Find the best price for buying the goods you will be importing. Contact wholesalers in different countries and try to get samples. You are looking for both low price and high quality. You can afford to pay more for merchandise that is closer to you -- for example, Mexico vs. China -- because it will cost less to ship it.
Find a reliable and reasonably priced shipper to move your products. Most international shipping is done by cargo ship using large steel shipping containers. If you are moving large volumes, you will need to rent one of these and pay someone to move it for you. If you are moving smaller volumes, you can pay for an LTC -- Less Than Container -- load. In this process, your cargo is packed on a pallet and put into a shared container with other shippers' smaller loads.
Contact the USCBP, United States Customs and Border Protection, to determine the duty you will be required to pay on your particular imports. Duty costs vary over a wide variety of merchandise, all of which is itemized in a USCBP publication called the United States Harmonized Tariff Schedule. If you itemize your imports yourself and have all the required paperwork at the border, you will save the fees that will be charged to you if not done yourself.
Factor in the taxes that you will be required to pay when your merchandise enters the United States. In most cases, this is equivalent to the tax that you would pay if you bought the items in the United States. You will recoup these taxes when you sell your merchandise in the United States and charge tax on it.

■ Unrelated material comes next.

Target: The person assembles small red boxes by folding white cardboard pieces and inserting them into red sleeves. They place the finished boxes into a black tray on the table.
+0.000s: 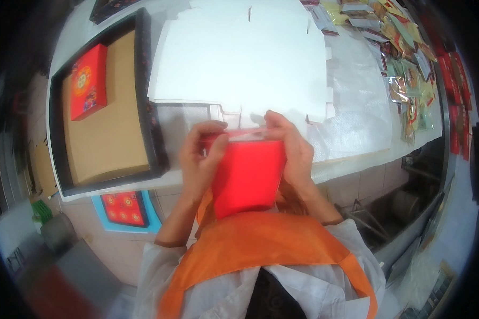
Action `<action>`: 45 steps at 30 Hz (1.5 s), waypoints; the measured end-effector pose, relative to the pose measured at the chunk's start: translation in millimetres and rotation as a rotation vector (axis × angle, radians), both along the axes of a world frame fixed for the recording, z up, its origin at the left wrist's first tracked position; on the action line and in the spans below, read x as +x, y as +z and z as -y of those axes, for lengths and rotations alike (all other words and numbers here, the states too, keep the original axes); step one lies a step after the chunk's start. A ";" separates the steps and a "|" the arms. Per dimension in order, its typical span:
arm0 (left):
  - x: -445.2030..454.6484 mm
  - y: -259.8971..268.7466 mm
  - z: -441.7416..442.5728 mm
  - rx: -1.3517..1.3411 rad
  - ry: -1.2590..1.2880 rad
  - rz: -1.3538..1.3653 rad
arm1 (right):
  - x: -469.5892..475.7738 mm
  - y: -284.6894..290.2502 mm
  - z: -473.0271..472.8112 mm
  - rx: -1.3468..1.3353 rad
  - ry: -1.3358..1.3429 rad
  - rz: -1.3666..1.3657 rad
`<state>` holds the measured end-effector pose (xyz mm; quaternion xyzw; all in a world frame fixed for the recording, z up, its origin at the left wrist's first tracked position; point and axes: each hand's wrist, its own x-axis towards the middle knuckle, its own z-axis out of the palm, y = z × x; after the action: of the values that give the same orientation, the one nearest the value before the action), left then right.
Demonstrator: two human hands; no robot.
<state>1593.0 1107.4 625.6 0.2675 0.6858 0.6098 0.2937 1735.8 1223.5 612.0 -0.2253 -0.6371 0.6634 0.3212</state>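
Observation:
Close to my orange apron, a red cardboard box (247,173) is held between both hands, one plain face towards me. My left hand (203,153) grips its left edge, thumb near the top corner. At the opposite side my right hand (293,147) holds the right edge, with the index finger bent over the top. Between the fingers the top end shows a pale gap and a red flap (245,131), slightly blurred. What is inside the box cannot be made out.
White flat cardboard blanks (243,60) lie ahead on the table. At left, a dark-rimmed tray (115,131) holds a printed red box (88,81). Wrapped food packets (411,79) cover the right side. Below the table edge, a blue-edged tray (153,215) holds several red boxes (123,207).

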 end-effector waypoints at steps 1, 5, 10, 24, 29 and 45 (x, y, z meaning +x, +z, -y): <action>0.2 0.0 -1.2 0.013 -0.042 0.000 | -1.6 1.0 4.6 -0.191 -0.056 -0.080; 2.1 2.2 -3.1 -0.006 -0.013 0.009 | -6.9 7.4 4.6 -0.452 -0.133 -0.199; -7.3 7.0 -2.5 -0.052 -0.125 -0.087 | -4.7 7.7 -2.8 -0.343 0.013 -0.084; -3.4 21.7 -5.9 -0.132 -0.141 0.050 | -6.7 18.1 -3.2 -0.426 0.012 -0.024; -3.5 5.5 4.8 0.023 -0.142 -0.041 | -1.5 4.6 -4.0 -0.498 0.049 -0.072; 5.9 -0.5 12.8 0.154 -0.168 -0.538 | 1.3 -5.7 5.3 -0.277 -0.021 -0.049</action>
<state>1598.8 1094.7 625.1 0.4969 0.6662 0.5407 0.1296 1737.1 1218.2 606.3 -0.2577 -0.5290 0.7469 0.3096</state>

Hire whatever trucking services you will need for moving your products within the United States. If you are a wholesaler, this may only involve a single truck trip from the point of entry to a centralized warehouse. If you are a retailer, the process will be more complicated and involve distribution to a large network of retail locations.
Add up all of the above costs to determine the total cost of importation. Subtract this number from the total selling value of your merchandise to determine your profit.